Author: Robert Carver

Publisher: SAS Institute

Published: 2017-05-01

Total Pages: 293

ISBN-13: 1635261481

DOWNLOAD EBOOK

Access and clean up data easily using JMP®! Data acquisition and preparation commonly consume approximately 75% of the effort and time of total data analysis. JMP provides many visual, intuitive, and even innovative data-preparation capabilities that enable you to make the most of your organization's data. Preparing Data for Analysis with JMP® is organized within a framework of statistical investigations and model-building and illustrates the new data-handling features in JMP, such as the Query Builder. Useful to students and programmers with little or no JMP experience, or those looking to learn the new data-management features and techniques, it uses a practical approach to getting started with plenty of examples. Using step-by-step demonstrations and screenshots, this book walks you through the most commonly used data-management techniques that also include lots of tips on how to avoid common problems. With this book, you will learn how to: Manage database operations using the JMP Query Builder Get data into JMP from other formats, such as Excel, csv, SAS, HTML, JSON, and the web Identify and avoid problems with the help of JMP’s visual and automated data-exploration tools Consolidate data from multiple sources with Query Builder for tables Deal with common issues and repairs that include the following tasks: reshaping tables (stack/unstack) managing missing data with techniques such as imputation and Principal Components Analysis cleaning and correcting dirty data computing new variables transforming variables for modelling reconciling time and date Subset and filter your data Save data tables for exchange with other platforms


Visual Six Sigma

Visual Six Sigma

Author: Ian Cox

Publisher: John Wiley & Sons

Published: 2016-06-27

Total Pages: 581

ISBN-13: 1118905687

DOWNLOAD EBOOK

Streamline data analysis with an intuitive, visual Six Sigma strategy Visual Six Sigma provides the statistical techniques that help you get more information from your data.
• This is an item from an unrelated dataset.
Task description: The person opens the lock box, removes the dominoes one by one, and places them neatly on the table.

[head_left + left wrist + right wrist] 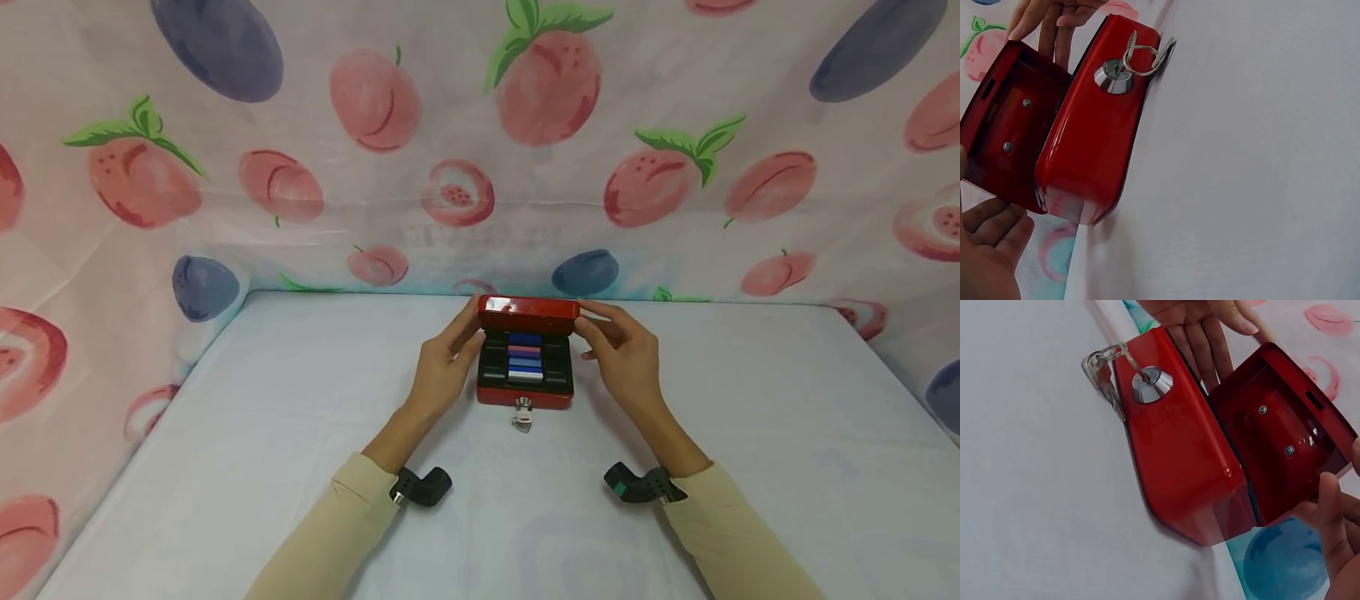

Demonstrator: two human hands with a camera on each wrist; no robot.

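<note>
A small red cash box (491, 395) stands on the white table with its lid (529, 315) raised. My left hand (441, 371) holds the lid's left edge, thumb in front and fingers behind. At the opposite edge, my right hand (628, 358) grips the lid with thumb and fingertips. Inside sits a black tray (491, 367), its middle compartment holding flat blue, purple and white pieces (525, 360). The silver lock (1114, 78) on the front has a key in it, and a ring with keys (1105, 378) hangs there. The lid's inner face shows two screws in both wrist views.
A white cloth covers the table (300, 375) around the box. Behind and to the sides hangs a fruit-print curtain (480, 108), meeting the table's far edge just beyond the box. Black wrist cameras (423, 487) are strapped over beige sleeves (742, 533).
</note>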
A unique emphasis on the visual allows you to take a more active role in data-driven decision making, so you can leverage your contextual knowledge to pose relevant questions and make more sound decisions. You'll learn dynamic visualization and exploratory data analysis techniques that help you identify occurrences and sources of variation, and the strategies and processes that make Six Sigma work for your organization. The Six Sigma strategy helps you identify and remove causes of defects and errors in manufacturing and business processes; the more pragmatic Visual approach opens the strategy beyond the realms of statisticians to provide value to all business leaders amid the growing need for more accessible quality management tools. See where, why, and how your data varies Find clues to underlying behavior in your data Identify key models and drivers Build your own Six-Sigma experience Whether your work involves a Six Sigma improvement project, a design project, a data-mining inquiry, or a scientific study, this practical breakthrough guide equips you with the skills and understanding to get more from your data. With intuitive, easy-to-use tools and clear explanations, Visual Six Sigma is a roadmap to putting this strategy to work for your company.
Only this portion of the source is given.